- ASSIGNED TASK
Find the word "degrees" in the records and copy every line where it occurs.

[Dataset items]

────────────────

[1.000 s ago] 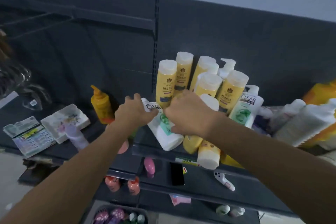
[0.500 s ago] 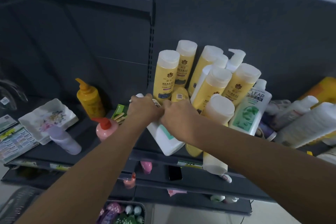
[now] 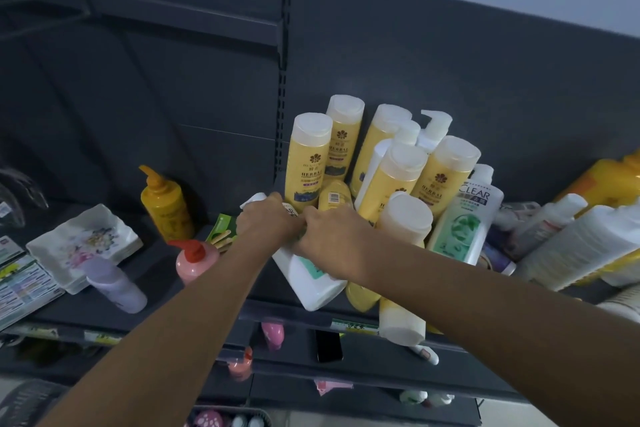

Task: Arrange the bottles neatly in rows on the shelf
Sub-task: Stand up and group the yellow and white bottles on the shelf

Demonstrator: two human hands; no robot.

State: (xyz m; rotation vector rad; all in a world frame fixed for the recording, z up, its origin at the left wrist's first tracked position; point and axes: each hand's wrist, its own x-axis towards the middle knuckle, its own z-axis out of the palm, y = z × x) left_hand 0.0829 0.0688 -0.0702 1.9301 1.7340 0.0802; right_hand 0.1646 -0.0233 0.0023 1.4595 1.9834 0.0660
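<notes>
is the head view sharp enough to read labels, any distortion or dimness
Head view: dim, bluish light; wide-angle bending tilts the shelf edges. "CLEAR" reads on the white-green bottle; labels at the far left and right edges are too soft to read.

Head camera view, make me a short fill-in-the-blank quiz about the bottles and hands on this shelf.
1. Both hands, left hand and right hand, grip a tilted white bottle whose base overhangs the shelf's ____ edge.
2. The pink bottle has a ____ pump top.
3. The upright green-and-white bottle is labelled ____.
4. The standing yellow bottles have ____ caps.

Missing words: front; red; CLEAR; white
</notes>
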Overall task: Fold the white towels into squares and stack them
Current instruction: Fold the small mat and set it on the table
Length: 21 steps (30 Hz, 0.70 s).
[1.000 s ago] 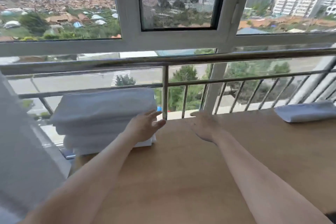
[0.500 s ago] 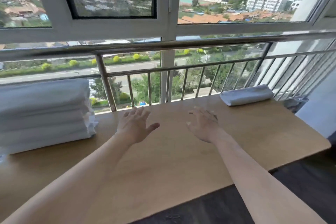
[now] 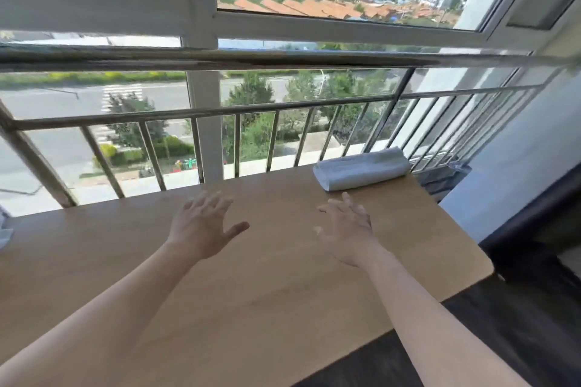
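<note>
Swung rightward, my left hand point(image 3: 204, 226) and right hand point(image 3: 345, 229) hover spread and empty over the surface point(image 3: 251, 308), near the far-right folded towel point(image 3: 361, 168).

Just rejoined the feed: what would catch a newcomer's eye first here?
Two bare arms reach out over the wooden table, left grip and right grip open and empty. A folded white towel lies at the table's far right edge, by the metal railing.
</note>
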Motion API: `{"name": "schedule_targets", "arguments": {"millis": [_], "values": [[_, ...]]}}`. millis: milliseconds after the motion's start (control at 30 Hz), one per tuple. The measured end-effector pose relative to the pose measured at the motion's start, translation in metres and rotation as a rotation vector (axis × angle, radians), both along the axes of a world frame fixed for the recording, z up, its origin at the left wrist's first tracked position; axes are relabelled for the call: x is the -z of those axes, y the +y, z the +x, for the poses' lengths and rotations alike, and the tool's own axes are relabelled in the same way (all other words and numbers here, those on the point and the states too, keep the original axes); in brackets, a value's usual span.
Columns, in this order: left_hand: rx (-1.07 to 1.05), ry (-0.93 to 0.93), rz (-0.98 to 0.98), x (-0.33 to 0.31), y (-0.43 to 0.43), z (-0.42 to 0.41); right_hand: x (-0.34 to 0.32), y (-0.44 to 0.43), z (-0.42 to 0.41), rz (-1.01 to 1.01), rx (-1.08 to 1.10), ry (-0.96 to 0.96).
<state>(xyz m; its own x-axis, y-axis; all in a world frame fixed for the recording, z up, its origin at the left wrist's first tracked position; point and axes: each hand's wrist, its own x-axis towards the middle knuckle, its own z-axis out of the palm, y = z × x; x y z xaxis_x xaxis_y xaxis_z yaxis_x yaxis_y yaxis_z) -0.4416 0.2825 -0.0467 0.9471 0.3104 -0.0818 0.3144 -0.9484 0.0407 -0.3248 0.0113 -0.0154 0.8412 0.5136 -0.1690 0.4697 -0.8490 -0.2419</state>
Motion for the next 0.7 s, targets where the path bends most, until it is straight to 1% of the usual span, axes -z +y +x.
{"name": "schedule_targets", "arguments": {"millis": [133, 233, 400, 600, 700], "values": [[0.053, 0.049, -0.019, 0.009, -0.044, 0.065, 0.001, -0.027, 0.053, 0.010, 0.041, 0.043], [0.061, 0.030, -0.009, 0.012, -0.065, 0.092, 0.008, -0.041, 0.078, 0.001, 0.035, 0.050], [0.070, 0.049, -0.012, 0.014, -0.105, 0.155, 0.024, -0.074, 0.151, 0.003, 0.039, 0.083], [-0.027, 0.073, -0.079, 0.040, -0.168, 0.227, 0.057, -0.108, 0.243, 0.125, 0.026, 0.198], [-0.090, 0.104, -0.099, 0.052, -0.201, 0.279, 0.078, -0.129, 0.294, 0.135, 0.012, 0.256]]}}
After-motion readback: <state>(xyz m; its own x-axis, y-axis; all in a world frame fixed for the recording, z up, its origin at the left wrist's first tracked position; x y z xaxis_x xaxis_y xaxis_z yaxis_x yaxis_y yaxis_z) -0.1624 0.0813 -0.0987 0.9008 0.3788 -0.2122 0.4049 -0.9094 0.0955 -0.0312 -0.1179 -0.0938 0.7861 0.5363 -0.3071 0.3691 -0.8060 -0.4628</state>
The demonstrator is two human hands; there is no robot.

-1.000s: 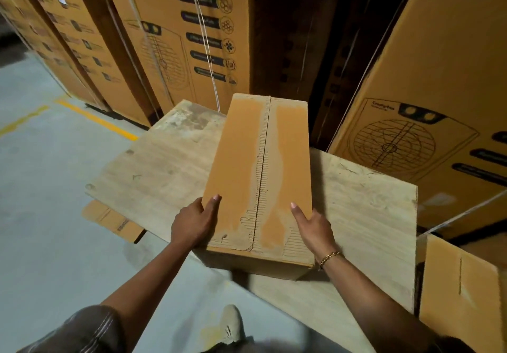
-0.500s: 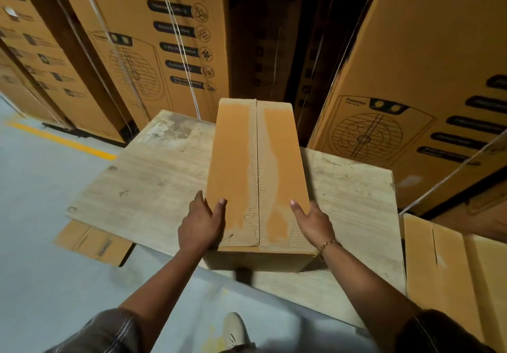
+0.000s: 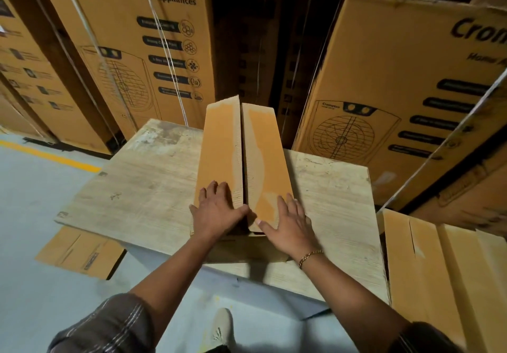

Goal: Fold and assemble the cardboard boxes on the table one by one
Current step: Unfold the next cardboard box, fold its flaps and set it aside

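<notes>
Head view looks down on a pale, worn wooden table point(image 3: 137, 188). Left of the table, on the grey floor, a flat piece of brown cardboard point(image 3: 79, 251) lies partly under the table's near left corner. A yellow painted line point(image 3: 49, 158) runs over the floor farther back. Behind the left part of the table stand tall brown printed cartons point(image 3: 131, 51) with white straps.

On the middle of the table, reaching from its near edge to its far edge, stands the long narrow orange-brown cardboard box point(image 3: 219, 147). Its two top flaps meet along its length, with a dark slit between them, and the left flap sits a little higher than the right one. The left hand point(image 3: 216, 212) lies on the near end of the left flap, fingers straight and slightly apart, thumb stretched to the slit. Whether the thumb hooks over the flap's edge I cannot tell. The right hand point(image 3: 288, 223) lies flat on the near end of the right flap, fingers straight and spread, thumb tip at the flap's near corner. A gold chain bracelet point(image 3: 310, 256) is on the right wrist.

Just beside the right edge of the table lies a stack of flat orange-brown cardboard sheets point(image 3: 425, 265). Behind the right part of the table leans another big brown printed carton point(image 3: 411, 92).
</notes>
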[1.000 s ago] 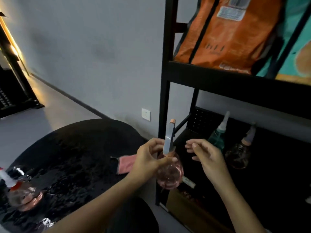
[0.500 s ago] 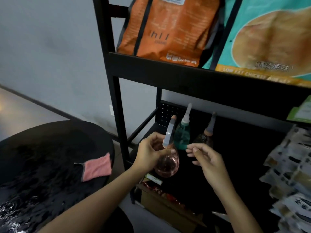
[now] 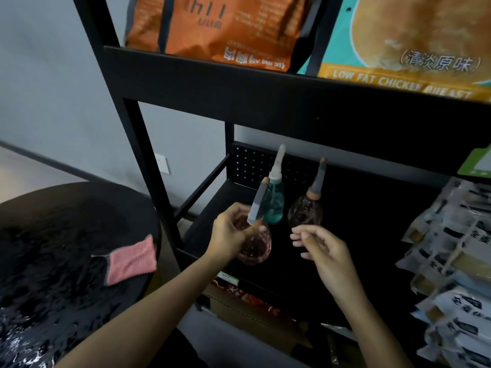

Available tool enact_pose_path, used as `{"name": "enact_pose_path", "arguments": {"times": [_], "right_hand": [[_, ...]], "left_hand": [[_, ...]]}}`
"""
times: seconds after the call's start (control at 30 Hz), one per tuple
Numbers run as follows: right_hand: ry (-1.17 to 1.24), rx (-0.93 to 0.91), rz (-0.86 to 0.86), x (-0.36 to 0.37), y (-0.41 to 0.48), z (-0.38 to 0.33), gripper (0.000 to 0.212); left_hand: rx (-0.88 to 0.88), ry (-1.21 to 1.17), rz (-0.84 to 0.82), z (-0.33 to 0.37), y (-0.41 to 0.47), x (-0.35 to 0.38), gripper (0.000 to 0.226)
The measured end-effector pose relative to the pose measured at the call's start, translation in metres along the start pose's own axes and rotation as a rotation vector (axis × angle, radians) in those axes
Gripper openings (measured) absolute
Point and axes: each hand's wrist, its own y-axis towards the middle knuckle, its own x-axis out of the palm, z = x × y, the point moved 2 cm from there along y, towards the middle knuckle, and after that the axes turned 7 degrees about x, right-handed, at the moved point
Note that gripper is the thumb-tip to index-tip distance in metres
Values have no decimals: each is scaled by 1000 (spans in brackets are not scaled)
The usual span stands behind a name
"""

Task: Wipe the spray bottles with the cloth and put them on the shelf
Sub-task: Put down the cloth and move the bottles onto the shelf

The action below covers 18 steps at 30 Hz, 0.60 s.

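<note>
My left hand grips a round pink spray bottle with a long grey nozzle, held over the front of the black shelf. Behind it on the shelf stand a teal spray bottle and a clear brownish spray bottle, both upright. My right hand hovers just right of the pink bottle, fingers loosely curled and holding nothing. The pink cloth lies on the black round table at the left.
The shelf's black upright post stands between table and shelf. Above are an orange bag and a teal chicken-breast bag. Several white packets are stacked at the right. A cardboard box sits on the level below.
The view has swung right and closer to the shelf. My left hand has carried the pink bottle in over the shelf, near the teal bottle. My right hand stays beside it.
</note>
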Motion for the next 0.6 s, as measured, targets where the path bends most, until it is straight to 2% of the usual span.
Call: {"name": "enact_pose_path", "arguments": {"times": [0.4,0.6], "right_hand": [[-1,-17,-32,16,5,-5,21],[-9,-44,-56,21,3,-17,20]], "left_hand": [[19,22,-38,-5,3,-1,34],[-5,-22,-17,1,-7,-13,53]]}}
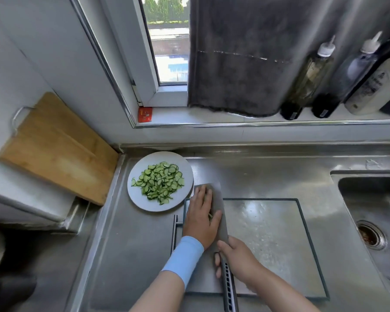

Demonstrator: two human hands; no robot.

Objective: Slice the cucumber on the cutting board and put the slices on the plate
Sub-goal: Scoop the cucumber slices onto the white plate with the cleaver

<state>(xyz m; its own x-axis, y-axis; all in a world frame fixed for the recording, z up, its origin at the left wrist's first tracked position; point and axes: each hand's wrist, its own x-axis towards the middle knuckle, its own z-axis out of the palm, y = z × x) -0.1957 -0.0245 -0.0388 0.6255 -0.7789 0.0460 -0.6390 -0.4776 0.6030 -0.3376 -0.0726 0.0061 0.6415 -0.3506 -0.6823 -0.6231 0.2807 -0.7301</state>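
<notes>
A white plate [134, 189] on the steel counter holds a heap of thin green cucumber slices [159, 183]. To its right lies a steel cutting board [268, 239] with a dark rim. A cleaver [220, 212] lies flat over the board's left edge, its blade tip reaching toward the plate. My left hand [200, 218] rests flat on the blade with straight fingers; a bit of cucumber shows under the thumb. My right hand [236, 257] grips the cleaver's dark handle [229, 287].
A wooden board [54, 149] leans against the wall at left. The sink [374, 217] opens at right. Several bottles [309, 79] and a grey cloth [245, 64] stand on the window sill behind. A metal handle bar [173, 233] sits left of the cutting board.
</notes>
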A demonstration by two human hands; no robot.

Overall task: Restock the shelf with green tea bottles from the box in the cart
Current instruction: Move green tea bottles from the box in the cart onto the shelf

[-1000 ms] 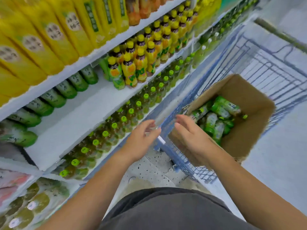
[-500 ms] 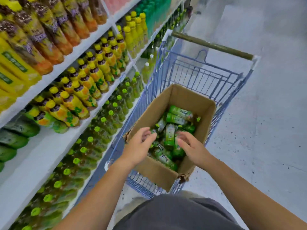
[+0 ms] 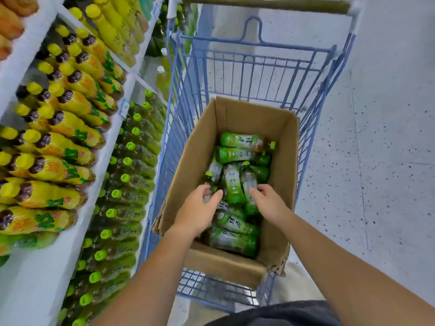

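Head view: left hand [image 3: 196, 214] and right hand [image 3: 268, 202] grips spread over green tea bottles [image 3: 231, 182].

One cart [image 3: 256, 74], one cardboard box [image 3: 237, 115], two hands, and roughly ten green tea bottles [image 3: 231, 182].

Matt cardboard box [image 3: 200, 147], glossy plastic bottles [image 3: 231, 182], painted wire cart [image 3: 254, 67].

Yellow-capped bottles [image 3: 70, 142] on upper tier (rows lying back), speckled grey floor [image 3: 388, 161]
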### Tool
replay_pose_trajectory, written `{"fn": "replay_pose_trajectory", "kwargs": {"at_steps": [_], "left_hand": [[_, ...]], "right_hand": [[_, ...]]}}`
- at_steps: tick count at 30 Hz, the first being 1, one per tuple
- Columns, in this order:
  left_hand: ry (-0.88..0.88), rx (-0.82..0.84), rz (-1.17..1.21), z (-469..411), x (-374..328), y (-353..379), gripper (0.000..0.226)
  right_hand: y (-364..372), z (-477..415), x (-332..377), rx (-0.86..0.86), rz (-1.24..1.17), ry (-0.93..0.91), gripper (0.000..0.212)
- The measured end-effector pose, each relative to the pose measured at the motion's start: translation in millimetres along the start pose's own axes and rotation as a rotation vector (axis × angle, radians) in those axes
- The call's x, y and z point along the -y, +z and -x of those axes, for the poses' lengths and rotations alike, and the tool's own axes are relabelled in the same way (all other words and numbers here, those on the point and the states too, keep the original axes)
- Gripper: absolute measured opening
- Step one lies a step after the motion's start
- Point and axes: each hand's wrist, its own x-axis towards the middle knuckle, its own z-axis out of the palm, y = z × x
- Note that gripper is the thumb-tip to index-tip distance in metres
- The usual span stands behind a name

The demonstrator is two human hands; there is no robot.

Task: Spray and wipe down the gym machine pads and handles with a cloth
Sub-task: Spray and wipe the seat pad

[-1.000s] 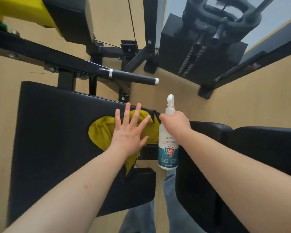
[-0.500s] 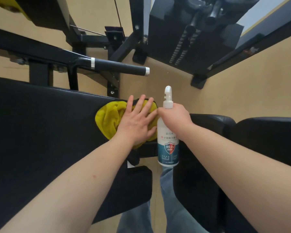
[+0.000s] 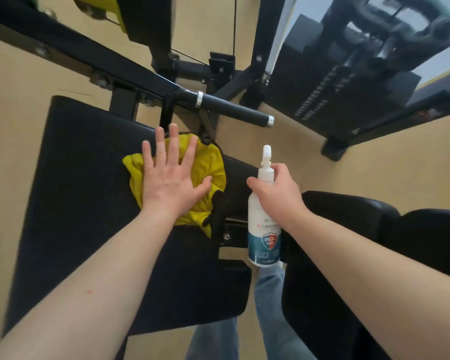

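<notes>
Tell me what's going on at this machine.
A person is cleaning a gym machine. Their left hand presses a yellow cloth flat onto the black pad, fingers spread straight. Their right hand grips a white spray bottle by its neck, upright, to the right of the cloth. The black handle beyond the cloth has no hand on it.

Gym, indoor fitness room. A strength machine fills the view: black steel frame [image 3: 89, 55] with bolts, a weight stack [image 3: 330, 92] of black plates at the back (its top is blurred), and a thin cable [image 3: 235, 27] running up. Large black upholstered pad [image 3: 89, 190] on the left, second black pad [image 3: 348, 255] on the right. A black grip handle [image 3: 234, 111] with metal rings sticks out from the frame. Tan wood-look floor [image 3: 400, 165] underneath.
</notes>
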Motion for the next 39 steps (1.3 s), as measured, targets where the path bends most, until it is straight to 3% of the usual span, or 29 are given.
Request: {"fn": "replay_pose_trajectory", "kwargs": {"at_steps": [4, 8, 12, 17, 23, 27, 30, 33, 39], "left_hand": [[-0.068, -0.002, 0.008, 1.3, 3.5, -10.9, 0.088], [0.066, -0.169, 0.083, 12.3, -2.7, -2.7, 0.072], [0.017, 0.078, 0.011, 19.8, -6.3, -5.5, 0.089], [0.047, 0.124, -0.004, 9.3, -36.2, -7.4, 0.089], [0.232, 0.141, 0.003, 4.0, -96.9, 3.5, 0.080], [0.475, 0.204, 0.020, 7.6, -140.7, 9.5, 0.082], [0.530, 0.201, 0.057, 8.8, -142.0, 11.6, 0.082], [0.462, 0.176, 0.058, 11.9, -114.1, 12.9, 0.077], [0.144, 0.128, 0.124, 20.3, -41.0, 2.4, 0.062]], "right_hand": [[7.8, 3.1, 0.3, 0.017, -0.066, -0.010, 0.037], [5.7, 1.1, -6.1, 0.029, -0.116, -0.004, 0.034], [8.4, -1.9, -16.2, 0.052, -0.133, -0.003, 0.031], [14.2, -8.9, -20.7, 0.041, -0.154, -0.021, 0.024], [-5.0, -15.3, -22.4, 0.036, -0.163, -0.050, 0.029], [-18.8, -15.8, -23.3, -0.008, -0.181, -0.065, 0.021], [-23.0, -12.1, -21.9, -0.012, -0.157, -0.077, 0.019], [-19.0, -9.7, -16.1, 0.002, -0.134, -0.090, 0.019], [16.5, 2.1, 9.3, 0.126, -0.054, -0.158, 0.023]]}}
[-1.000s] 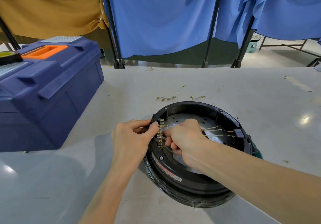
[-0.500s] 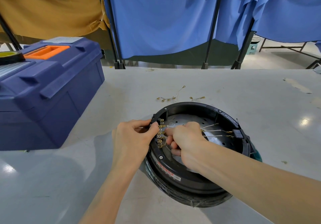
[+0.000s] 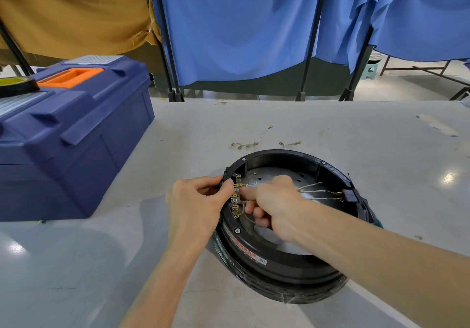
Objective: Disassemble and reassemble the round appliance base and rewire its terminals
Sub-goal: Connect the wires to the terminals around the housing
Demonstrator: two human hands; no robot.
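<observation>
While you're looking down through the head cam (only view here), your left hand (image 3: 195, 200) is gripping the left rim of the round base (image 3: 279, 259), thumb and fingers curled round the black block there, prob. bracing the shell so it isn't sliding under the other hand's push. Your right hand (image 3: 276, 200) is reaching inside, fingers curled, pinching a white lead (image 3: 243, 207) at the terminal row (image 3: 236, 198). I'm judging you're seating a connector, but its tip is hiding behind your fingers.

The base is sitting on the table (image 3: 356, 129) right in front of you, open face pointing up. Being round, it's showing no long axis; the terminal row is running far-to-near along the left inner wall. Other leads (image 3: 315, 191) are trailing across to the right-side block. Spare leads (image 3: 248, 145) are lying just beyond the far rim, w/ the toolbox (image 3: 76, 129) standing well off left.
</observation>
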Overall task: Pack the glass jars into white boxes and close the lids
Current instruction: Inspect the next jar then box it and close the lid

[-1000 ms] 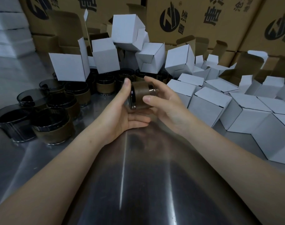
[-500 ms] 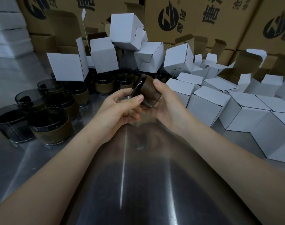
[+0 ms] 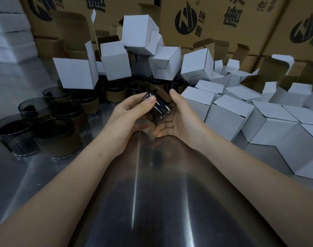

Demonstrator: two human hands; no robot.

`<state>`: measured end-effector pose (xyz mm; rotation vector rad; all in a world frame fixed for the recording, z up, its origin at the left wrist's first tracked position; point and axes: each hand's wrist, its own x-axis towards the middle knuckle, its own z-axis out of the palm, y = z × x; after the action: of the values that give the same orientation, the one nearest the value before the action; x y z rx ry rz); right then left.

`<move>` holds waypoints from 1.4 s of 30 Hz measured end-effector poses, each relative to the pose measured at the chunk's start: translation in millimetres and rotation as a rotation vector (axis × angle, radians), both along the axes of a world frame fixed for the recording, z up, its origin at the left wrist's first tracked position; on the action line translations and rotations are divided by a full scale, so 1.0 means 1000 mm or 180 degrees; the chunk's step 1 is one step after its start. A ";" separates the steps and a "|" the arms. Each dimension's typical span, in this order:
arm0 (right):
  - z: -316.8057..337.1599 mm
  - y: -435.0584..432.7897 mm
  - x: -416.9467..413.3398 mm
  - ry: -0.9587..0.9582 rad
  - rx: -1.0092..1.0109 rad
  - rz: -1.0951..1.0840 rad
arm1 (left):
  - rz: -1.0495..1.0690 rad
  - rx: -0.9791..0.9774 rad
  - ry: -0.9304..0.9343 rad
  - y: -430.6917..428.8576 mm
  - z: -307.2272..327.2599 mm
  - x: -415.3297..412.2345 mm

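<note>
Steel table (image 3: pixel 134 202) nearest. Above it, L hand (image 3: pixel 129 114) & R hand (image 3: pixel 180 122) both grip one dark glass jar (image 3: pixel 159 111), tilted, w/ brown band (image 3: pixel 163 96) at its far end. L thumb pressed on jar's upper side, fingers curled under. R palm cradles it from below, fingers curled round the far side. Left of held jar: loose jars (image 3: pixel 63 122) standing on table, several w/ brown bands. Right of it: closed white boxes (image 3: pixel 227 118), packed close. Behind it: open white boxes (image 3: pixel 77 75) piled, flaps up. Furthest back: brown cartons (image 3: pixel 214 20) w/ black print.
</note>
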<state>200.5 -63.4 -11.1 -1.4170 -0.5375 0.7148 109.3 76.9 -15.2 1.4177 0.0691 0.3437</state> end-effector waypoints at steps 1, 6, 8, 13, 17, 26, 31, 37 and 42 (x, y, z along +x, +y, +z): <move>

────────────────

- RESPONSE TO THE EXERCISE
Point and axes: each hand's wrist, its own y-axis towards the middle knuckle, its own x-axis out of the palm, z = x × y, the point moved 2 cm from there along y, towards the middle knuckle, and after that the axes turned 7 degrees about x, right-handed, at the moved point
`<move>` holds waypoints from 1.4 s of 30 Hz measured end-effector poses, each relative to the pose measured at the chunk's start: translation in millimetres and rotation as a rotation vector (axis × angle, radians), both along the axes of a world frame fixed for the recording, z up, its origin at the left wrist's first tracked position; on the action line translations and rotations are divided by a full scale, so 1.0 means 1000 mm or 180 degrees; the chunk's step 1 is one step after its start. A ";" separates the steps and a "|" the arms. Each dimension's typical span, in this order:

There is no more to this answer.